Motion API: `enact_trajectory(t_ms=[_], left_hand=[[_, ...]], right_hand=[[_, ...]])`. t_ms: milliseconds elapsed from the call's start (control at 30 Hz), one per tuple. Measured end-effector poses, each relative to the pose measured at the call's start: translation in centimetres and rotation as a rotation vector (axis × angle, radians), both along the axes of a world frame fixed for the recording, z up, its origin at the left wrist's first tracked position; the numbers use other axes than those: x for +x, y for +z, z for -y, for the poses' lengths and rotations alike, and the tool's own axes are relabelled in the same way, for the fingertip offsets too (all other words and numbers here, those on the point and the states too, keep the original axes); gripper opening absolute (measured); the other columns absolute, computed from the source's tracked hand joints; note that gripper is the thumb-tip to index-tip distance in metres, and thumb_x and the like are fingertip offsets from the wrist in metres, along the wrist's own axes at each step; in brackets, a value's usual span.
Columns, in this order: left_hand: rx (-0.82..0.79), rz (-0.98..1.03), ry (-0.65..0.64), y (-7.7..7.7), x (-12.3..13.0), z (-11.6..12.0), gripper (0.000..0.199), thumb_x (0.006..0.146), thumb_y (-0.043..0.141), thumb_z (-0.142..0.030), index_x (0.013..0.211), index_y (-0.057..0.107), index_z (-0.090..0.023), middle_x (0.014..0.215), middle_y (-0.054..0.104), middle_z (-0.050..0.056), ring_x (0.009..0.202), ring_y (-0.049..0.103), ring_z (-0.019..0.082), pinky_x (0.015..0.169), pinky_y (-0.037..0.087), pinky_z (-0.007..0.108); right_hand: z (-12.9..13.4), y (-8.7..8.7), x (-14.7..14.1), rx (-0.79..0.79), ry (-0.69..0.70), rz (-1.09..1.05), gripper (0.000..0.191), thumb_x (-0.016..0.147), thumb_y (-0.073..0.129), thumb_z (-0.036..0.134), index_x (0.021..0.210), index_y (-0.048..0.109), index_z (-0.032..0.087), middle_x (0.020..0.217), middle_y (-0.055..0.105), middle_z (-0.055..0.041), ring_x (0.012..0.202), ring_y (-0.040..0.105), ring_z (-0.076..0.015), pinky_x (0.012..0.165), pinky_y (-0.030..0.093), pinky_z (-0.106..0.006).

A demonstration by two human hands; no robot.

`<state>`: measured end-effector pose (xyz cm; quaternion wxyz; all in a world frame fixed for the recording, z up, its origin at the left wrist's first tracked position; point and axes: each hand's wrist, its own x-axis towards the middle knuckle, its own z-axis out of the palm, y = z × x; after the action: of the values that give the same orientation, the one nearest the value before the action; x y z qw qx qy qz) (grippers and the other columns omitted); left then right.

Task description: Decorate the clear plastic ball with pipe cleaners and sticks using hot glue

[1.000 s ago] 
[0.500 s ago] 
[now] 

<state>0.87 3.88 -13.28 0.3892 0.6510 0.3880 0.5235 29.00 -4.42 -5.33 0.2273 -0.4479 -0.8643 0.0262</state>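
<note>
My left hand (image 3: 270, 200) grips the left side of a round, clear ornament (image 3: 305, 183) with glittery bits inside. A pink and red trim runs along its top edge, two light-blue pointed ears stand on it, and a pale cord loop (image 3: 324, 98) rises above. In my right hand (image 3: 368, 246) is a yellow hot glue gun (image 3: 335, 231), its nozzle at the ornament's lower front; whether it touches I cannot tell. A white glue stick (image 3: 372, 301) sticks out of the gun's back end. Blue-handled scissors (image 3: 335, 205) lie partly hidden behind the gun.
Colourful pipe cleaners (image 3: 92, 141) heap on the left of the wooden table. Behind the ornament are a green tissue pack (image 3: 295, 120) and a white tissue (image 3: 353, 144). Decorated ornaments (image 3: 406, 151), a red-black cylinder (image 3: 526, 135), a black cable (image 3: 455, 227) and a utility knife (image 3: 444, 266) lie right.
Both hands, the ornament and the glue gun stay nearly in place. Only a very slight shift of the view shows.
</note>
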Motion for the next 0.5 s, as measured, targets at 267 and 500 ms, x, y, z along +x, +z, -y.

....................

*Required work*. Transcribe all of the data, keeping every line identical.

*Solution*.
Motion API: `enact_trajectory(t_ms=[_], left_hand=[[_, ...]], right_hand=[[_, ...]])`. t_ms: milliseconds elapsed from the call's start (control at 30 Hz), one per tuple. Measured end-effector poses, each relative to the pose measured at the call's start: translation in centimetres and rotation as a rotation vector (axis × angle, radians), both along the axes of a world frame fixed for the recording, z up, its origin at the left wrist's first tracked position; the numbers use other axes than those: x for +x, y for +z, z for -y, for the poses' lengths and rotations alike, and the tool's own axes are relabelled in the same way, for the fingertip offsets too (all other words and numbers here, those on the point and the states too, keep the original axes); gripper opening absolute (measured); the other columns absolute, computed from the source's tracked hand joints; note that gripper is the thumb-tip to index-tip distance in metres, and thumb_x and the like are fingertip offsets from the wrist in metres, along the wrist's own axes at each step; in brackets, a value's usual span.
Columns, in this order: left_hand: rx (-0.82..0.79), rz (-0.98..1.03), ry (-0.65..0.64), y (-7.7..7.7), x (-12.3..13.0), z (-11.6..12.0), gripper (0.000..0.199), thumb_x (0.006..0.146), thumb_y (-0.043..0.141), thumb_z (-0.142..0.030), index_x (0.013..0.211), index_y (-0.057..0.107), index_z (-0.090..0.023), middle_x (0.014..0.215), middle_y (-0.054..0.104), middle_z (-0.050..0.056), ring_x (0.009..0.202), ring_y (-0.049..0.103), ring_z (-0.019..0.082), pinky_x (0.015..0.169), pinky_y (-0.037..0.087), pinky_z (-0.007..0.108); right_hand: z (-12.9..13.4), y (-8.7..8.7), x (-14.7..14.1), rx (-0.79..0.79), ry (-0.69..0.70), rz (-1.09..1.05), gripper (0.000..0.191), thumb_x (-0.016..0.147), thumb_y (-0.073..0.129), thumb_z (-0.036..0.134), index_x (0.021..0.210), index_y (-0.048..0.109), index_z (-0.032..0.087), middle_x (0.020..0.217), middle_y (-0.055..0.105), middle_z (-0.055..0.041), ring_x (0.012..0.202), ring_y (-0.040..0.105), ring_z (-0.076..0.015), pinky_x (0.012..0.165), pinky_y (-0.030..0.093), pinky_z (-0.106..0.006).

A demonstration by two human hands; no robot.

`<state>`: measured end-effector pose (xyz cm; quaternion wxyz; all in a world frame fixed for the recording, z up, its origin at the left wrist's first tracked position; point and axes: each hand's wrist, its own x-axis towards the middle knuckle, its own z-axis out of the palm, y = z × x; after the action: of the values that give the same orientation, the one nearest the value before the action; x y z qw qx qy qz) (grippers and the other columns omitted); left then right.

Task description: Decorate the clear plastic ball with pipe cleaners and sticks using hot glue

[1.000 s ago] 
[0.500 s ago] 
[now] 

<state>0.87 3.88 -13.28 0.3892 0.6510 0.3880 0.5235 29.00 -4.42 -5.33 0.2273 -0.4479 -0.8643 0.0262</state>
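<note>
My left hand (image 3: 270, 200) grips the left side of a round, clear ornament (image 3: 305, 183) with glittery bits inside. A pink and red trim runs along its top edge, two light-blue pointed ears stand on it, and a pale cord loop (image 3: 324, 98) rises above. In my right hand (image 3: 368, 246) is a yellow hot glue gun (image 3: 335, 231), its nozzle at the ornament's lower front; whether it touches I cannot tell. A white glue stick (image 3: 372, 301) sticks out of the gun's back end. Blue-handled scissors (image 3: 335, 205) lie partly hidden behind the gun.
Colourful pipe cleaners (image 3: 92, 141) heap on the left of the wooden table. Behind the ornament are a green tissue pack (image 3: 295, 120) and a white tissue (image 3: 353, 144). Decorated ornaments (image 3: 406, 151), a red-black cylinder (image 3: 526, 135), a black cable (image 3: 455, 227) and a utility knife (image 3: 444, 266) lie right.
Both hands, the ornament and the glue gun stay nearly in place. Only a very slight shift of the view shows.
</note>
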Motion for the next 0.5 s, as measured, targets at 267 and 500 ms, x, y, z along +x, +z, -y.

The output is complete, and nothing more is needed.